Monday, May 23, 2016

Complex Solutions to Simple Needs

The technological sophistication of the present age is a double-edged sword.  On a basic level, our attraction to products is based on a desire to get more benefit with less effort.  Sometimes technology makes our lives better by enabling us to accomplish more with less effort; sometimes it makes our lives worse by requiring us to put in much more effort to accomplish less; and often it’s both at once.

Another fundamental concept is that a “benefit” is the fulfillment of a need, and that human needs have changed very little for tens of thousands of years.   We need to eat, and buying a meal from a vending machine fifty feet from our desks is far more convenient than going hunting with a sharpened stick.   We need to communicate, and calling someone is far more convenient than tracking someone down and going to speak to them face to face.   We need to travel to a remote location, and hailing a taxi and taking a plane is much more convenient than travelling a thousand miles on foot.

In the early stages of product evolution, solutions are simple: the need to communicate to someone is addressed by a telephone, which simply has a microphone and speaker, a bell to ring when there’s an inbound call, and a way of entering the correct number to place a call to a specific telephone.

In the middle stages of product evolution, the efficiency and effectiveness is improved.   The telephone still has the basic features but now it can be carried anywhere, the device can store numbers so they don’t have to be remembered, and it can record calls when we can’t answer.  It’s even possible to send a message in text when we are not able to speak.

But beyond that, technology begins to evolve in unfortunate ways: we can speak a name rather than typing it, but have to invest time in programming the device to understand the idiosyncrasies of human voice or learn to speak in an affected way so the device can understand.  The device itself is so cluttered with other features that we have to hunt among dozens (or hundreds) of things to find the phone application.

There are many reasons that this happens, between technophilia (wanting to add everything that can be thought of), panic (feeling the need to match what the competition offers), or greed (wanting to sell the device to as many people as possible).   When these or any other motivation causes a producer to lose site of the core value proposition (what benefit is delivered for how much effort), then technology has gotten out of hand.  It is no longer a servant to the needs of the user, but an antagonist or at least an obstruction to the user who seeks to serve a need.

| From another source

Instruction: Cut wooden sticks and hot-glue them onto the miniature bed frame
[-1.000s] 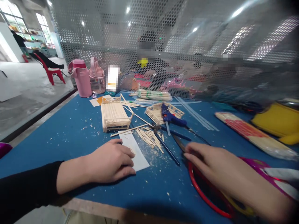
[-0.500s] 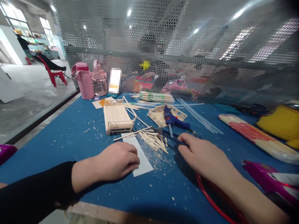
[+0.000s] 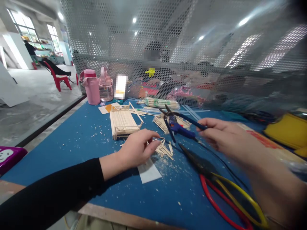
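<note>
My right hand point(image 3: 223, 135) grips one handle of dark blue pliers point(image 3: 189, 118), held above the table with the handles spread. My left hand point(image 3: 140, 147) hovers at a pile of short wooden sticks point(image 3: 165, 151), thumb and forefinger apart; no stick shows between them. Under this hand lies a white paper strip point(image 3: 150, 172). Just beyond it stands a small bed-shaped model point(image 3: 123, 118) made of sticks. A blue glue gun point(image 3: 182, 130) rests against a second stick frame point(image 3: 160, 123), behind the pliers. Large scissors point(image 3: 200, 166) with red and yellow handles lie below my right hand.
Crumbs dot the blue tabletop point(image 3: 93, 140). Along the back are a pink flask point(image 3: 92, 89), a clear bottle point(image 3: 106, 89), bagged sticks point(image 3: 161, 103) and a perforated metal screen point(image 3: 115, 41). A yellow item point(image 3: 285, 127) lies at right, a purple box point(image 3: 11, 158) at left.
My right hand has raised the pliers off the table and moved right, uncovering the scissors. My left hand has moved forward and right from the paper to the stick pile, its fingers spreading.
</note>
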`<move>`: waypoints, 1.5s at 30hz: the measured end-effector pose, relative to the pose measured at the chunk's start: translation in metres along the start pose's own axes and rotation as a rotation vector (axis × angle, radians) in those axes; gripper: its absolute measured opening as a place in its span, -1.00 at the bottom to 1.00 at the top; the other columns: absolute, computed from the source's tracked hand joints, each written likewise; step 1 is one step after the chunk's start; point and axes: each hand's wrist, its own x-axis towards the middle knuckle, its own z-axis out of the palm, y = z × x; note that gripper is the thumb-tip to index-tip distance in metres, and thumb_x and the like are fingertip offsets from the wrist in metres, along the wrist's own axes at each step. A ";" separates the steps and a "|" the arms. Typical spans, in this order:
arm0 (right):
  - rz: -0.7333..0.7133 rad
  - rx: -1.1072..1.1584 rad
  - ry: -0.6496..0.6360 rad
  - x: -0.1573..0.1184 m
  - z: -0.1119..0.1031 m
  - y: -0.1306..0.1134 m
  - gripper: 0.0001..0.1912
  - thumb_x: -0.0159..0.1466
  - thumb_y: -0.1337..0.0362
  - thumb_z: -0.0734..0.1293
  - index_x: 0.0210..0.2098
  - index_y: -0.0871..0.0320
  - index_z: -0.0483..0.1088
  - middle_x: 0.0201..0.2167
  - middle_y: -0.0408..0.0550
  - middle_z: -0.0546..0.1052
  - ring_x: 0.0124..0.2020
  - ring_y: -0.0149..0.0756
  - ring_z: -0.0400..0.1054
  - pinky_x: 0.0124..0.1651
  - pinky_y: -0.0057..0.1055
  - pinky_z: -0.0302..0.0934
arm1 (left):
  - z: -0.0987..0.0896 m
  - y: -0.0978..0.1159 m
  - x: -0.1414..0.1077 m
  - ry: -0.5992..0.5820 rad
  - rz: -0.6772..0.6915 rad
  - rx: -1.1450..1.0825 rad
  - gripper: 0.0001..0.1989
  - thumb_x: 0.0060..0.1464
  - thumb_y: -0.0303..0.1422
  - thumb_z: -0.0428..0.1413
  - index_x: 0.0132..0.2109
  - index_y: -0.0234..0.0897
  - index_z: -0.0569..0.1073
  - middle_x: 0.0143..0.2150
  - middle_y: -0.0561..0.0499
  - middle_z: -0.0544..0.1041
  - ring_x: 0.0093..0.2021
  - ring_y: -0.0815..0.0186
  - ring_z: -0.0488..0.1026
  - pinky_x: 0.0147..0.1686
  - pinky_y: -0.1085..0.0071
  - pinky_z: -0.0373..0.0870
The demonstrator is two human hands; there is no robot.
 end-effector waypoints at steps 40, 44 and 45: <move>-0.498 -0.813 0.149 0.120 -0.007 0.055 -0.49 0.22 0.25 0.14 0.11 0.40 0.22 0.02 0.37 0.40 0.00 0.05 0.31 0.00 -0.19 0.16 | 0.006 0.029 -0.035 -0.299 -0.578 -0.681 -0.70 0.17 -0.17 -0.10 -0.44 -0.26 0.19 -0.58 0.17 0.09 -0.55 0.45 0.00 -0.55 0.50 -0.02; -0.454 -0.741 0.123 0.150 0.015 0.052 -0.48 0.22 0.17 0.18 0.13 0.29 0.21 -0.14 0.18 0.51 -0.24 -0.11 0.40 -0.23 -0.30 0.23 | 0.005 0.029 -0.035 -0.309 -0.576 -0.665 -0.71 0.15 -0.19 -0.09 -0.45 -0.26 0.18 -0.57 0.16 0.09 -0.54 0.45 0.00 -0.54 0.50 -0.01; -0.442 -0.731 0.119 0.156 0.020 0.053 -0.48 0.20 0.17 0.20 0.12 0.27 0.22 -0.18 0.13 0.52 -0.29 -0.13 0.40 -0.26 -0.32 0.22 | 0.005 0.029 -0.035 -0.311 -0.573 -0.669 -0.72 0.15 -0.19 -0.09 -0.45 -0.26 0.18 -0.57 0.16 0.09 -0.54 0.44 0.01 -0.53 0.49 -0.01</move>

And the result is the tragic world of the modern product – so laden with unneeded features and functions that it is expensive to obtain and difficult to use.   Periodically, and quite rarely, some firm recognizes that things have gotten out of hand and offers a pared-down version of the product that restores the value-to-benefit proposition – they create a product that does just one thing and does it exceptionally well, delivering benefit with minimal effort.   But then, the cycle reboots: the Apple iPhone and Google’s search engine took the market by storm when they simplified their solutions, but have both become cluttered with add-ons and gimmicks that distract from and diminish the value they originally provided.

It is, perhaps, an inevitable cycle that has only become accelerated by the present age, and the strength of will to control greed and fear seems ever less common in the present culture.